Localization Testing: Localization testing checks whether the application is culturally and linguistically appropriate for the target audience in different regions or countries. It ensures that the application is adapted to specific locales, languages, and cultural preferences.
Accessibility Testing: Accessibility testing assesses whether the application is accessible to users with disabilities. It ensures compliance with accessibility standards and regulations to make the application inclusive to all users.
Installation Testing: This approach validates the installation and uninstallation processes of the application, ensuring that they are smooth and do not cause conflicts with the system or other applications.
Risk-Based Testing: Risk-based testing focuses on prioritizing tests based on the identified risks and their potential impact on the system. It involves analyzing the project’s risks and allocating testing efforts to areas that pose higher risks.
Model-Based Testing: Model-based testing utilizes models or diagrams to derive test cases systematically. The models, such as state transition diagrams or decision tables, are used to generate test inputs and expected outputs, improving test coverage and efficiency.
Usability Testing: Usability testing evaluates the application’s user-friendliness, intuitiveness, and overall user experience. It involves observing users performing tasks and collecting feedback to identify usability issues and areas for improvement.
Mutation Testing: Mutation testing involves introducing intentional defects, known as mutants, into the application’s source code. It assesses the effectiveness of the test suite by checking if the mutants are detected and killed, indicating the quality and thoroughness of the tests.

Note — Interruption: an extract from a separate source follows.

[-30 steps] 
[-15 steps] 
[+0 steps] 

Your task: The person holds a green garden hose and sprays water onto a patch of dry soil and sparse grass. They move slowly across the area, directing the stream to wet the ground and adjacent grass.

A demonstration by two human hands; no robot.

Recovery Testing: Recovery testing is performed to assess how well the application recovers from failures or disruptions, such as system crashes, network outages, or power failures. It tests the application’s resilience and its ability to restore data and functionality after such events.
Performance Testing: This approach is used to evaluate the system’s performance under different conditions, such as load, stress, and scalability. Performance testing ensures that the application can handle the expected user load without performance degradation.
Stress Testing: Stress testing evaluates the application’s performance and stability under extreme or peak load conditions. It checks how the system handles high volumes of concurrent users, data, or transactions.
Concurrency Testing: Concurrency testing verifies the application’s behavior and performance when multiple users or processes access and manipulate shared resources simultaneously. It helps identify any issues related to concurrency control and data consistency.
Scalability Testing: Scalability testing assesses the application’s ability to handle increased workload and user demand as the system’s size or complexity grows. It ensures that the application can scale effectively without significant performance degradation.
Volume Testing: Volume testing focuses on testing the application’s performance and behavior when dealing with a large volume of data. It verifies that the application can handle a significant amount of data without performance degradation or data corruption.
Endurance Testing: Endurance testing, also known as longevity testing, checks the application’s performance and stability over an extended period. It evaluates how the system behaves under sustained load or continuous operation to identify any performance degradation or resource leaks.
Each testing approach serves a specific purpose and complements other testing methods in a comprehensive software testing strategy. Depending on the project’s needs and objectives, multiple testing approaches can be combined to achieve higher test coverage and deliver a high-quality product.